We were supposed to have a book signing event with debut Colorado author Sonja K. Solter earlier in April. Instead, we asked her some questions about her book, When You Know What I Know, her writing process, and what her favorite thing about our awesome state is! Here’s the interview:

 

 

Congratulations on your debut novel! We know how difficult and amazing that is. What was the hardest thing about debuting? What was the best thing? 

The hardest thing was switching last-minute from the in-person events and outreach I had planned to more social media and online ways of debuting. I had put a lot of time and work and personal growth into my original planning. However, the upside was the amazing sense of community among writers, indie bookstores, teachers, and librarians as things shifted. And that came with a bonus of even more personal growth along the way, of course! The best thing was simply the knowledge that people would finally be reading my book.  I love writing in any case, but it’s wonderful to have an audience.

When You Know What I Know is about abuse, but I think, really, it’s about surviving and growing strong again in the aftermath.

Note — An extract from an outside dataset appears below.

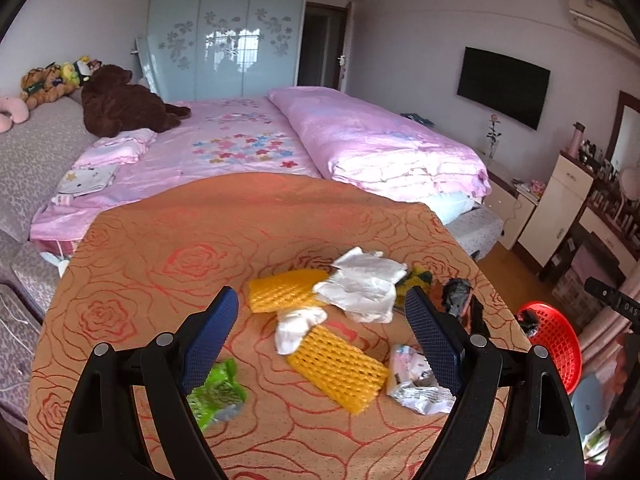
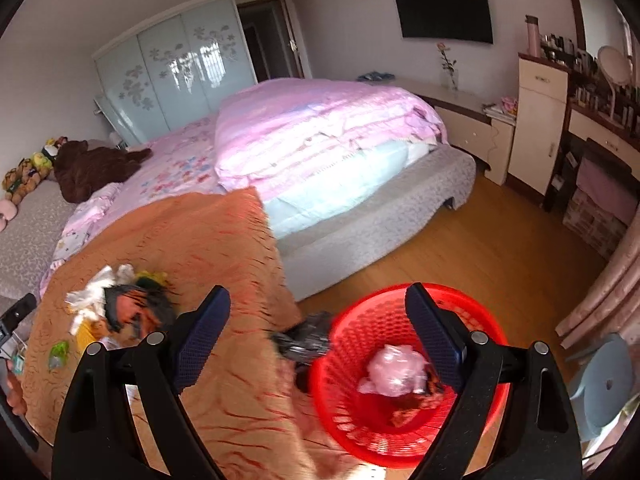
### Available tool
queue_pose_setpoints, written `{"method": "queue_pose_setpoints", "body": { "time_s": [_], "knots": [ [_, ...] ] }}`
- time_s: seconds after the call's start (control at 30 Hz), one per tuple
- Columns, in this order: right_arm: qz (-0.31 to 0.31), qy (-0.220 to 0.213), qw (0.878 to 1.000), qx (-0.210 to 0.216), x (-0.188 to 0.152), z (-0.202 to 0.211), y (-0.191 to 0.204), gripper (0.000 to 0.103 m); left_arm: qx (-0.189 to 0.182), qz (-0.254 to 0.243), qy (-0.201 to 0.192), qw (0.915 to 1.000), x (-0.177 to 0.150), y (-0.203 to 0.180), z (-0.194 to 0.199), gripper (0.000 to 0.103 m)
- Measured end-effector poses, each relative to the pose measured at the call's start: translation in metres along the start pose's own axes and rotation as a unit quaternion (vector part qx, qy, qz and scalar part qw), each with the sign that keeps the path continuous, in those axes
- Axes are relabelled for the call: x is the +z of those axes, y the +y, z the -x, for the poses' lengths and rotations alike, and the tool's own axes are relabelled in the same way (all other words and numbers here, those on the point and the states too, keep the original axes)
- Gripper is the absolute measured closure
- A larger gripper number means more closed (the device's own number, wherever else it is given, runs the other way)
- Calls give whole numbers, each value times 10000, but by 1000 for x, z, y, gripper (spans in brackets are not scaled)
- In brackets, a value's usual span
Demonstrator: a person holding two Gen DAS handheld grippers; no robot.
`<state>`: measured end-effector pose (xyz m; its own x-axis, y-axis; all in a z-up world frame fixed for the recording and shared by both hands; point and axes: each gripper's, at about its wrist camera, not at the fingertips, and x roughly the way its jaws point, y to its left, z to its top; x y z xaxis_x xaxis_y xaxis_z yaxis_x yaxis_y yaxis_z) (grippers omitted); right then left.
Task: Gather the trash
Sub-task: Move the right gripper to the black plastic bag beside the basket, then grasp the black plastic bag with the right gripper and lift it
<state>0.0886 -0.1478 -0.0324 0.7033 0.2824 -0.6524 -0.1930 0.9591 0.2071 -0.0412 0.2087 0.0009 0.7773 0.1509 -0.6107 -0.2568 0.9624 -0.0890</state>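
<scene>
A bedroom is shown, with a bed under pink floral bedding [image 1: 248, 148] behind a table draped in an orange cloth patterned with red roses [image 1: 168, 248]. Over that cloth the left gripper [image 1: 322, 334] is held with its blue-padded jaws spread wide and nothing clasped between them. Framed between the jaws are a yellow foam fruit net [image 1: 340, 368] and, touching its far end, a small crumpled white tissue [image 1: 298, 326]. Just beyond these a second yellow foam net [image 1: 280, 290] is seen, partly overlapped by a larger crumpled white paper [image 1: 362, 286]. A green plastic wrapper [image 1: 218, 394] lies beside the left jaw, partly hidden by it, and a crumpled printed wrapper [image 1: 416, 382] lies against the right jaw. Dark crumpled scraps [image 1: 460, 300] rest near the table's right edge. The right gripper [image 2: 318, 336] is held past that edge, likewise wide open and empty, above a round red plastic mesh basket [image 2: 360, 332] standing on the wooden floor [image 2: 460, 248]. A crumpled clear pinkish plastic bag [image 2: 394, 372] and some brown scraps [image 2: 412, 406] lie inside the basket. A blurred dark crumpled piece [image 2: 306, 340] is seen between the jaws at the basket's near rim; whether it touches the rim cannot be told.
</scene>
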Motion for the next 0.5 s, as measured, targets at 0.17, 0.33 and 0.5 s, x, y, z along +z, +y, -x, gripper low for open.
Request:
{"method": "queue_pose_setpoints", "body": {
  "time_s": [0.17, 0.33, 0.5],
  "knots": [
    [-84, 84, 9999, -47, -3, -7, -26, 17, -106, -145, 40, 9998, -4, -13, -4, 21],
    [-101, 219, 9997, 64, -10, -18, -36, 17, -210, -284, 107, 9993, -9, -27, -11, 21],
    [19, 553, 9982, 236, -23, -42, -23, 18, -280, -380, 222, 9986, -14, -38, -20, 21]
  ]
}}
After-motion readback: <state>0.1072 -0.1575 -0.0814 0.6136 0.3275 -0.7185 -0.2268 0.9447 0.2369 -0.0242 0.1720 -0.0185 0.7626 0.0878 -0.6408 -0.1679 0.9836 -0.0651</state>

There are so many books about abuse, but I think the focus of this one being the healing process is more important. Was that always the focus of the book, or did it change organically in the process of writing it? 

The very, very beginning of writing the story, as the character’s voice first started coming to me, was more about being heard and believed. However, as soon as the story had a trajectory, it centered around Tori’s healing journey. It’s a long and difficult road, and I wanted to portray the realism of that, but I also believe that the hope in the healing is also more realistic because it is deep and true and whole. I hope that readers experiencing a variety of difficulties can recognize that finding help and healing can be a lengthy process, and that it can encourage them not to give up.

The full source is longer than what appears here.